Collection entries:
*** Begin section ***

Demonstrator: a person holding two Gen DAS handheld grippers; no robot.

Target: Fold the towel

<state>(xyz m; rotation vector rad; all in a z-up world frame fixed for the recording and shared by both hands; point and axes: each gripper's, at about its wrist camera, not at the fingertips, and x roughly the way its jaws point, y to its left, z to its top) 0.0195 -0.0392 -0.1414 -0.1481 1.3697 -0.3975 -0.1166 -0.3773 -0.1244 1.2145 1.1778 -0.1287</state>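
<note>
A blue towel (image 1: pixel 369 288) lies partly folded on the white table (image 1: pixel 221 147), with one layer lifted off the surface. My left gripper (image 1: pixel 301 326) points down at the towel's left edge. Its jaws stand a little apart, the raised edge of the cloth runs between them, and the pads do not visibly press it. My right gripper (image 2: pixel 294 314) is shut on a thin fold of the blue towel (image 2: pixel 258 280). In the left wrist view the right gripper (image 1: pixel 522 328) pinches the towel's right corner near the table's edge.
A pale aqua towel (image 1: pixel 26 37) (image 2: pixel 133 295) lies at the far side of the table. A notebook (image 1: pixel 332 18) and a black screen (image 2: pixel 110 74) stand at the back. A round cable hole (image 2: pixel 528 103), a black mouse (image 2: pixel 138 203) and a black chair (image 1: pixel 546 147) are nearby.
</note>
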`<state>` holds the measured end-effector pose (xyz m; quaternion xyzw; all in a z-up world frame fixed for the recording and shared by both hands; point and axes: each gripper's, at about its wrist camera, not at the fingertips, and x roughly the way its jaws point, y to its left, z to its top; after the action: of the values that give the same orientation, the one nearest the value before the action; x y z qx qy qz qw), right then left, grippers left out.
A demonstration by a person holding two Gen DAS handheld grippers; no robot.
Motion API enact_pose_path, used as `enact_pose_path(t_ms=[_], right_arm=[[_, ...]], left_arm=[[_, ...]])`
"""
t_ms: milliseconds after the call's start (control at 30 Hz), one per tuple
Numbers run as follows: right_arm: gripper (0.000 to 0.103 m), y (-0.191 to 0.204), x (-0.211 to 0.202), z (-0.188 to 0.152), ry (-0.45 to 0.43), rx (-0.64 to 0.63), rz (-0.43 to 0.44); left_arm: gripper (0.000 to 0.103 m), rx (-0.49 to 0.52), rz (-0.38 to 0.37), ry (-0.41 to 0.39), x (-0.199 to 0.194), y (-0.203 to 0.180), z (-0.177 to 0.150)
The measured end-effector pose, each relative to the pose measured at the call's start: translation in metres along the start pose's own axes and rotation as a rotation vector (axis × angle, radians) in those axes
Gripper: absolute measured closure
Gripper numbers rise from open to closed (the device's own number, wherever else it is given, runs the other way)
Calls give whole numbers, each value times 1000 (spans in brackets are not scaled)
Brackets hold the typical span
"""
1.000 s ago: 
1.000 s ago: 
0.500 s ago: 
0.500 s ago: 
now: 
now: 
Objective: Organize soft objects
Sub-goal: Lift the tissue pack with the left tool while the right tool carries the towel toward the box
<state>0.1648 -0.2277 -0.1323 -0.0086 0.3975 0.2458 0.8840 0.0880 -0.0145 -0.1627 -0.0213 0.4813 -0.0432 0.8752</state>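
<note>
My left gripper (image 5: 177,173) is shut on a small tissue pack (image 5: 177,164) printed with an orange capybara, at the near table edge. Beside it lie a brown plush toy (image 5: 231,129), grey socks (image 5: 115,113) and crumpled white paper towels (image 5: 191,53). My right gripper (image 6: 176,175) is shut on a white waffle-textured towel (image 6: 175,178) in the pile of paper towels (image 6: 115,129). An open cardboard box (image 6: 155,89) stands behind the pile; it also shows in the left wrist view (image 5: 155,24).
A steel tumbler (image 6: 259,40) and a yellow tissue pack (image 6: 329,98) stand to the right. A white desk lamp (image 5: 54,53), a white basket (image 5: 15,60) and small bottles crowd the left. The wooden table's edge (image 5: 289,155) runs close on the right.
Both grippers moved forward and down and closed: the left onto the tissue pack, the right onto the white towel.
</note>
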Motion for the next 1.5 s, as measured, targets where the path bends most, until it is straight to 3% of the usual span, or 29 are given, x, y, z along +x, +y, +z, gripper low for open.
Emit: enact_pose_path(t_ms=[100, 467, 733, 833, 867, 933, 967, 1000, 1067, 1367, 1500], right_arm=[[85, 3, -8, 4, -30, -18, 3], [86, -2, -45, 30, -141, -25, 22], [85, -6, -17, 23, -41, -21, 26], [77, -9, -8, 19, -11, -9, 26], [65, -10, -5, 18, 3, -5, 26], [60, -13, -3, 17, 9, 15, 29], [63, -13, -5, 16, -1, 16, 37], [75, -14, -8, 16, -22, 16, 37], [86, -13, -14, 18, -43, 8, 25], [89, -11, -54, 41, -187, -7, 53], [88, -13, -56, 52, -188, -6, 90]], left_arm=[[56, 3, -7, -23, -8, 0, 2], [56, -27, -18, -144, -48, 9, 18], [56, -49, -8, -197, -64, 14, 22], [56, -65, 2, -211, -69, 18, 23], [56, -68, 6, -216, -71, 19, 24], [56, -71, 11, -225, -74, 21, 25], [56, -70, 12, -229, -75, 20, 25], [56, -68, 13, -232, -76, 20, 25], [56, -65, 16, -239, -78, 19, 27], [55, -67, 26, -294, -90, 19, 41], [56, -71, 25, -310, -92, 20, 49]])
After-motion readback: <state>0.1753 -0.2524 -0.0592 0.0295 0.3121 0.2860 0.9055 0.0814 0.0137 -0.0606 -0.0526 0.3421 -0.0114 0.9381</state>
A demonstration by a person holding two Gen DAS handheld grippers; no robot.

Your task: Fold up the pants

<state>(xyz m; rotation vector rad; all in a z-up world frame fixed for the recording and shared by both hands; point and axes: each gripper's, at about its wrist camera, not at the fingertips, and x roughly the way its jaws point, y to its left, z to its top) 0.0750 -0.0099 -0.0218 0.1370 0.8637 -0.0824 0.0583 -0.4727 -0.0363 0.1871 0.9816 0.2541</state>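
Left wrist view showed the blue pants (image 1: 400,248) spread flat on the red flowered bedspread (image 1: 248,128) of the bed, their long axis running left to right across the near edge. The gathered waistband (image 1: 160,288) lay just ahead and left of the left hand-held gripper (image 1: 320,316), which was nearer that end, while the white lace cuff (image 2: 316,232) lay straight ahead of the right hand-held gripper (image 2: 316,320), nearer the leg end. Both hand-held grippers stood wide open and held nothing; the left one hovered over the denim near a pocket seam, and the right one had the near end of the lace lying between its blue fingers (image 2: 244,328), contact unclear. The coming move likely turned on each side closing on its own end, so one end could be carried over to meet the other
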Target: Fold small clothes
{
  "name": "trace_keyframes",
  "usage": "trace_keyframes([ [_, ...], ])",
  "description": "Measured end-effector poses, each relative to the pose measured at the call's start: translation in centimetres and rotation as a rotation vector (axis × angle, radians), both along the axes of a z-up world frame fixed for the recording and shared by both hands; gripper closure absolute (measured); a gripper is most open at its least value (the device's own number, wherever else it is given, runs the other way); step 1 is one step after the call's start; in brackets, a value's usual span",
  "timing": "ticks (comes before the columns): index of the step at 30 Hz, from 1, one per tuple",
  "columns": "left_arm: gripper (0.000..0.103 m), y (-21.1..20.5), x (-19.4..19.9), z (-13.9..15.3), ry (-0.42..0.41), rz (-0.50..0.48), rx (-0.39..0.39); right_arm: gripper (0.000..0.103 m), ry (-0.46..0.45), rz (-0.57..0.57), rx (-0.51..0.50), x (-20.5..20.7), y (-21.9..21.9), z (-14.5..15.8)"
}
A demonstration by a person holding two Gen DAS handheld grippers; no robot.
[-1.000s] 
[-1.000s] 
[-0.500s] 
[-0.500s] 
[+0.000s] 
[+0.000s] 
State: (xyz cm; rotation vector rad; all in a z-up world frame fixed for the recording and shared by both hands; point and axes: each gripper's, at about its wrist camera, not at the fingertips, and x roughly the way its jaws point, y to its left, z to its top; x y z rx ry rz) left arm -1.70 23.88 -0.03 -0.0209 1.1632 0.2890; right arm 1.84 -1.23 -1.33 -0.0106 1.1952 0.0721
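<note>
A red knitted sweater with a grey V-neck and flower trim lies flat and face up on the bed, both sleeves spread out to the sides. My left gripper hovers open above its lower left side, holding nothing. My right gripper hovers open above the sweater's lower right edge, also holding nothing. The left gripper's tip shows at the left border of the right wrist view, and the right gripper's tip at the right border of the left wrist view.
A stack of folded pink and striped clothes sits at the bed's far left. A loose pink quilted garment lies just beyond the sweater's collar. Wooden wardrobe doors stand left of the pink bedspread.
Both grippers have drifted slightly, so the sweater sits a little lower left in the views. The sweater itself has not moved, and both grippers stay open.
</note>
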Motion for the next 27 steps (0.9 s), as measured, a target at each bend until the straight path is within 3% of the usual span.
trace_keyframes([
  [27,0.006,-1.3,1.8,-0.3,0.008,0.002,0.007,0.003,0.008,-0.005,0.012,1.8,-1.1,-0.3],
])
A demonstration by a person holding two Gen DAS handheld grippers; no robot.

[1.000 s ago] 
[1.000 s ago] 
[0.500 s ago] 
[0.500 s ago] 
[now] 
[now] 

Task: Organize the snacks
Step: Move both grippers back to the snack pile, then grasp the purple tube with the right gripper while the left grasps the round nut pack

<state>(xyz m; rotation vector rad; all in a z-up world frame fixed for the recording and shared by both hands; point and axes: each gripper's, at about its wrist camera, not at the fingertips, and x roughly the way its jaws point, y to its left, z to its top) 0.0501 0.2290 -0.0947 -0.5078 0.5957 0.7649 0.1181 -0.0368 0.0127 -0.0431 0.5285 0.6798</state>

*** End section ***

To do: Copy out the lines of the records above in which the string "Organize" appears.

Solution for this task:
Objective: Organize soft objects
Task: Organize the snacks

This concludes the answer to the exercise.